This morning it was breakfast on the run. Instant oatmeal with fresh blueberries, a small OJ to wash down the meds and supplements and a cup of Donut Shop coffee from the Keurig with a splash of skim milk.


----------



## oreo_muncher (26 Nov 2020)

vickster said:


> I don’t mind the mozzarella burger occasionally and the frozen sausages ok.
> I only stopped eating meat around 15 months ago so still figuring out the fake stuff
> (I‘m not too fussed as I do still eat fish and seafood)
> I wouldn’t eat any of it for breakfast though  (I was never actually that keen on sausages and bacon for breakfast)


Try the LM duck.


----------



## vickster (26 Nov 2020)

oreo_muncher said:


> Try the LM duck.


The reason I stopped eating meat was because I went off the taste and texture so something trying to emulate meat won’t really work for me


----------



## All uphill (26 Nov 2020)

Porridge made with almond milk and topped with frozen mango and pineapple chunks.


----------



## numbnuts (26 Nov 2020)

Fried egg on toast with sausage and nuked tomato


----------



## oreo_muncher (26 Nov 2020)

All uphill said:


> Porridge made with almond milk and topped with frozen mango and pineapple chunks.


Is almond milk a preference or are you lactose intolerant or is it some other reason? Im not a fan of almond, I use unsweetened soy.


----------



## Teamfixed (26 Nov 2020)

a slice of homemade banana loaf


----------



## GlamorganGuy (26 Nov 2020)

Getting sensible today, muesli with a generous spoonful of brown flax seeds and a handful of blueberries.


----------



## The Crofted Crest (26 Nov 2020)

A video conference call.


----------



## roadrash (26 Nov 2020)

oreo_muncher said:


> Which vegan meat have you tried?
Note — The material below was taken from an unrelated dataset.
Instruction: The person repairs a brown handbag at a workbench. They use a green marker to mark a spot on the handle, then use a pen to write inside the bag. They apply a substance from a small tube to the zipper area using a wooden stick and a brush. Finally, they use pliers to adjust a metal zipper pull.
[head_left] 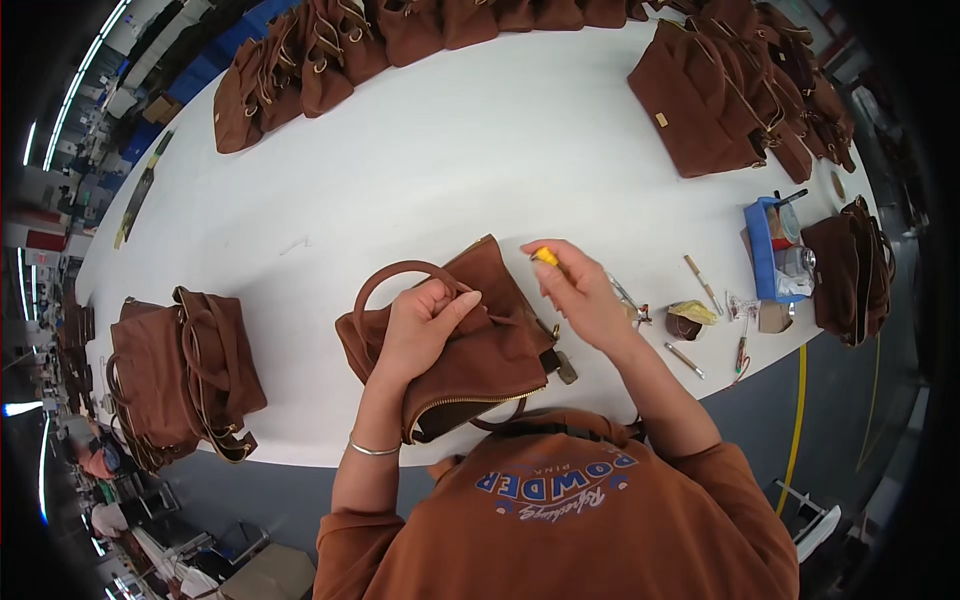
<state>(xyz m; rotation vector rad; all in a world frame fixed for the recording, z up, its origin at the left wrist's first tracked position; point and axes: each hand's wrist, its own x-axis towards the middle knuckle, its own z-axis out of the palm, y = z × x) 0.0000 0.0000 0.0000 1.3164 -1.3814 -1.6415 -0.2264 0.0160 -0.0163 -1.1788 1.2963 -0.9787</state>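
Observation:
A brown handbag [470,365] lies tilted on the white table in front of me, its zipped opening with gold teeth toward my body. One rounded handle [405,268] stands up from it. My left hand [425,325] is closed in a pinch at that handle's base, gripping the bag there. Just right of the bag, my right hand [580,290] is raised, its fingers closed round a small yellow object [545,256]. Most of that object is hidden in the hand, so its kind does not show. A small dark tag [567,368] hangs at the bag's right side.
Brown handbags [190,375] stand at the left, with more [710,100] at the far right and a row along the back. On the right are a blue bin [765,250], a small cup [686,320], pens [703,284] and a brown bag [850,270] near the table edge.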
Have you had the Linda McCartney duck?


How the hell do they get away with calling it duck, it contains o duck, i also dont understand why this type of thing is made to (alledgedly) look like, resemble meat.......WHY.
You can improve the linda mcartney mince simply by throwing it away and eating the packaging, imo it would taste better.


----------



## oreo_muncher (26 Nov 2020)

roadrash said:


> How the hell do they get away with calling it duck, it contains o duck, i also dont understand why this type of thing is made to (alledgedly) look like, resemble meat.......WHY.
> You can improve the linda mcartney mince simply by throwing it away and eating the packaging, imo it would taste better.
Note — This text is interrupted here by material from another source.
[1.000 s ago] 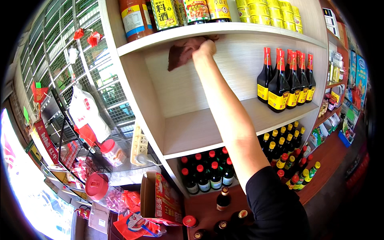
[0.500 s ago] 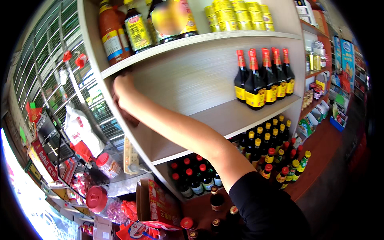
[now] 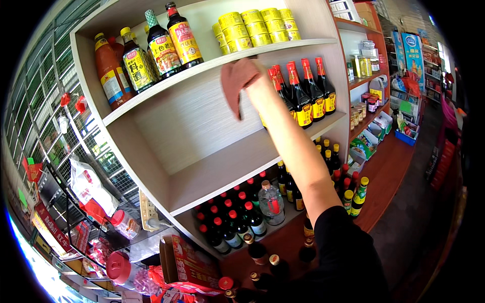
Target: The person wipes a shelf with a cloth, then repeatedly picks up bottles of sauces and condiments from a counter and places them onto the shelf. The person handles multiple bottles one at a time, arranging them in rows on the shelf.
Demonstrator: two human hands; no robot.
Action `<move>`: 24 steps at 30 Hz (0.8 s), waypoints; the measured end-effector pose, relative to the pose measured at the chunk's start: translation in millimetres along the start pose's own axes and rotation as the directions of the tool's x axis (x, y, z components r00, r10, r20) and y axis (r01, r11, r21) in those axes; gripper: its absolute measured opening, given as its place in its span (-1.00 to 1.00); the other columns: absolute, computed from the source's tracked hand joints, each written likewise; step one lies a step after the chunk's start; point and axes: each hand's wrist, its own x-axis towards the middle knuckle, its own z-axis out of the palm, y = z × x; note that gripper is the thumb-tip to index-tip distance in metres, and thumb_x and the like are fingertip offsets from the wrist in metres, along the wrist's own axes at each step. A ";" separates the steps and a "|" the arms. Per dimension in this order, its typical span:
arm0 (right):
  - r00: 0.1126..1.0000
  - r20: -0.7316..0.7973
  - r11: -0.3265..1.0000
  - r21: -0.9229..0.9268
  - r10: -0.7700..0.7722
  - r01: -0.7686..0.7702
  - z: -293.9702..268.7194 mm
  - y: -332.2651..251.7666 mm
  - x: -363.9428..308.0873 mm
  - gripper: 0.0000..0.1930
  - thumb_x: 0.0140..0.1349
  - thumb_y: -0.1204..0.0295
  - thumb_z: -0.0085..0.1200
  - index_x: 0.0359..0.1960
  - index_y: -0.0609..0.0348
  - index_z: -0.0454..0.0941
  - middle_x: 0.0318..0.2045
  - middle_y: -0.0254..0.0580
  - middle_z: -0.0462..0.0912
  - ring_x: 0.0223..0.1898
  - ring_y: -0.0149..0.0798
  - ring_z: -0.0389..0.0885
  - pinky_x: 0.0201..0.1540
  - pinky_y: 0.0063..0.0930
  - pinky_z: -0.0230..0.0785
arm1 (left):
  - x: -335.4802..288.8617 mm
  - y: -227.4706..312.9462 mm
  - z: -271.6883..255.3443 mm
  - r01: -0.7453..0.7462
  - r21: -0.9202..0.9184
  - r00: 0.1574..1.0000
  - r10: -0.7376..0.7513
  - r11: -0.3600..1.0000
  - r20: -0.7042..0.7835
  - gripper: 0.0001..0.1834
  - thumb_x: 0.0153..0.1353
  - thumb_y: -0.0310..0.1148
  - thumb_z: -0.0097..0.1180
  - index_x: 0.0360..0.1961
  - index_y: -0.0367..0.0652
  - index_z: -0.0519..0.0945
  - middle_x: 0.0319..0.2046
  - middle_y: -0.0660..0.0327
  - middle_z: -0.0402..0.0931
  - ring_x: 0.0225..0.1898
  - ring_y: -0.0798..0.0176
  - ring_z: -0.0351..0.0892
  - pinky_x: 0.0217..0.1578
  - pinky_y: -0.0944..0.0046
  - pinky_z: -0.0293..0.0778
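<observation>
My right hand (image 3: 257, 83) is raised at the front of the middle shelf, just under the upper shelf's edge. Its fingers are closed on a brown cloth (image 3: 234, 86), which hangs down to the left and partly covers them. Behind my wrist, dark sauce bottles (image 3: 304, 103) with red caps and yellow labels stand upright on the middle shelf (image 3: 212, 174). Above the hand, yellow tins (image 3: 235, 33) are stacked on the upper shelf (image 3: 217, 61). My left hand does not show.
Sauce bottles (image 3: 164, 48) stand at the upper shelf's left. Below are red-capped bottles (image 3: 233, 227) and a clear jug (image 3: 272, 204). More bottles (image 3: 256, 250) stand on the brown ledge near a red carton (image 3: 189, 265). A wire grid (image 3: 45, 96) runs along the left.
My right hand has moved from the middle shelf's left side to the right, and the brown cloth now shows clearly. The view has shifted, bringing the clear jug into sight.
</observation>
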 end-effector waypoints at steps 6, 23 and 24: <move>0.913 -0.234 0.938 0.005 -0.336 0.346 -4.4 -53.2 23.0 -0.60 0.32 0.55 -0.32 0.18 0.21 0.33 0.09 -0.03 0.45 0.08 -0.08 0.48 0.13 -0.24 0.36 | 3.9 133.8 -13.8 -0.104 -0.208 0.994 0.097 0.973 -0.045 -0.66 0.15 -0.25 0.33 -0.48 -0.35 0.56 -0.54 0.09 0.57 -0.52 0.19 0.53 -0.47 0.17 0.50; 0.725 0.372 0.463 -0.582 -0.580 0.669 126.1 294.4 -132.3 -0.41 0.27 0.63 -0.17 0.38 0.15 0.16 0.09 0.23 0.20 0.13 0.21 0.26 0.25 -0.13 0.07 | 3.5 -16.3 -11.2 -0.023 0.021 0.999 0.023 0.999 0.030 -0.73 0.23 -0.31 0.20 -0.25 -0.34 0.51 -0.37 0.07 0.53 -0.30 0.13 0.48 -0.16 0.11 0.41; 0.745 0.462 0.518 -0.535 -0.481 0.667 124.3 301.9 -139.6 -0.41 0.22 0.66 -0.12 0.35 0.11 0.25 0.06 0.18 0.25 0.08 0.20 0.32 0.22 -0.17 0.14 | 4.2 -15.9 -7.4 0.007 -0.003 0.999 -0.006 1.000 0.046 -0.73 0.24 -0.30 0.20 -0.24 -0.33 0.51 -0.39 0.09 0.51 -0.32 0.14 0.47 -0.15 0.13 0.41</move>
Each to their own. But I don't agree with your opinion.


----------



## roadrash (26 Nov 2020)

oreo_muncher said:


> Each to their own. But I don't agree with your opinion.


sorry i forgot to add yellow face thing  i was serious about the duck and the look like meat thing though


----------



## oreo_muncher (26 Nov 2020)

roadrash said:


> sorry i forgot to add yellow face thing  i was serious about the duck and the look like meat thing though


I like the taste of meat but don't like the ethics behind it. That's the explanation.


----------



## vickster (26 Nov 2020)

oreo_muncher said:


> I like the taste of meat but don't like the ethics behind it. That's the explanation.
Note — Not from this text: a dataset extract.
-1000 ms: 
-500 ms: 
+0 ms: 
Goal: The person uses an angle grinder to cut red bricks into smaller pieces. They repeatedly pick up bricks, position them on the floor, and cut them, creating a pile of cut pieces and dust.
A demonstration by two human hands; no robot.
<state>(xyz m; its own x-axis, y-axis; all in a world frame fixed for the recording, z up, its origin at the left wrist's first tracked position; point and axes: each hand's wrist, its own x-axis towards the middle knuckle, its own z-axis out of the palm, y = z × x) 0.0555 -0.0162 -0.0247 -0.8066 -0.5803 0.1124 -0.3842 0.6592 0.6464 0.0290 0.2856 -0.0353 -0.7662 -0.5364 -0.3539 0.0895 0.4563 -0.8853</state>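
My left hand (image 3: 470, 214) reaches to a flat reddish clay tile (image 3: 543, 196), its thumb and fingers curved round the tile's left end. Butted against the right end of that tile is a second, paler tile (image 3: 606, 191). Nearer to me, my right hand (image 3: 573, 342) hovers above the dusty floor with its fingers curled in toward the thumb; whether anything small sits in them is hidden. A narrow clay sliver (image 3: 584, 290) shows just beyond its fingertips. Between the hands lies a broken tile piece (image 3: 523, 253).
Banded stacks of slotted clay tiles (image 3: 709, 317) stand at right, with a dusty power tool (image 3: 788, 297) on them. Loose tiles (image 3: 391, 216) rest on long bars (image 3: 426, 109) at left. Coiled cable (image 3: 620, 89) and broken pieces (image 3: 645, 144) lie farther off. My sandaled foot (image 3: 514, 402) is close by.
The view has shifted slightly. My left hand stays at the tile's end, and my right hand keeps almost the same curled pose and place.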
Whereas I don’t like the taste any more but could manage the ethics if I did


----------



## stephec (26 Nov 2020)

My usual is poached egg on malted grain toast x 2, about 3/4 pint of lemonade and orange juice, followed by a large espresso. 

Sometimes I'll have a couple of sausages as well, and on occasion I might chuck in a couple of hash browns on top of that lot.


----------



## mustang1 (26 Nov 2020)

Was going to have porridge but that would take 5 mins and since the SO gets panicky very easily, I thought I'd get something even quicker so a smaller than usual helping of shreddies. Boring stuff.


----------



## oreo_muncher (26 Nov 2020)

mustang1 said:


> Was going to have porridge but that would take 5 mins and since the SO gets panicky very easily, I thought I'd get something even quicker so a smaller than usual helping of shreddies. Boring stuff.


What is she panicky about?


----------



## Soltydog (26 Nov 2020)

Generally I'll just have 2 slices of wholemeal toast with butter & a coffee or 3  Today I was going out for 100+ miles so had 2 sausage, 3 rashers of bacon, black pudding, mushrooms, 2 fried egg & toast. Saw me through the ride, just stopped to eat a cereal bar this aft & didn't need to try & find anywhere open in the present climate


----------



## nickyboy (26 Nov 2020)

On the run up to Xmas I like to have a couple of slices of Panettone, toasted, with butter


----------



## lazybloke (26 Nov 2020)

oreo_muncher said:


> *I like the taste of meat* but don't like the ethics behind it. That's the explanation.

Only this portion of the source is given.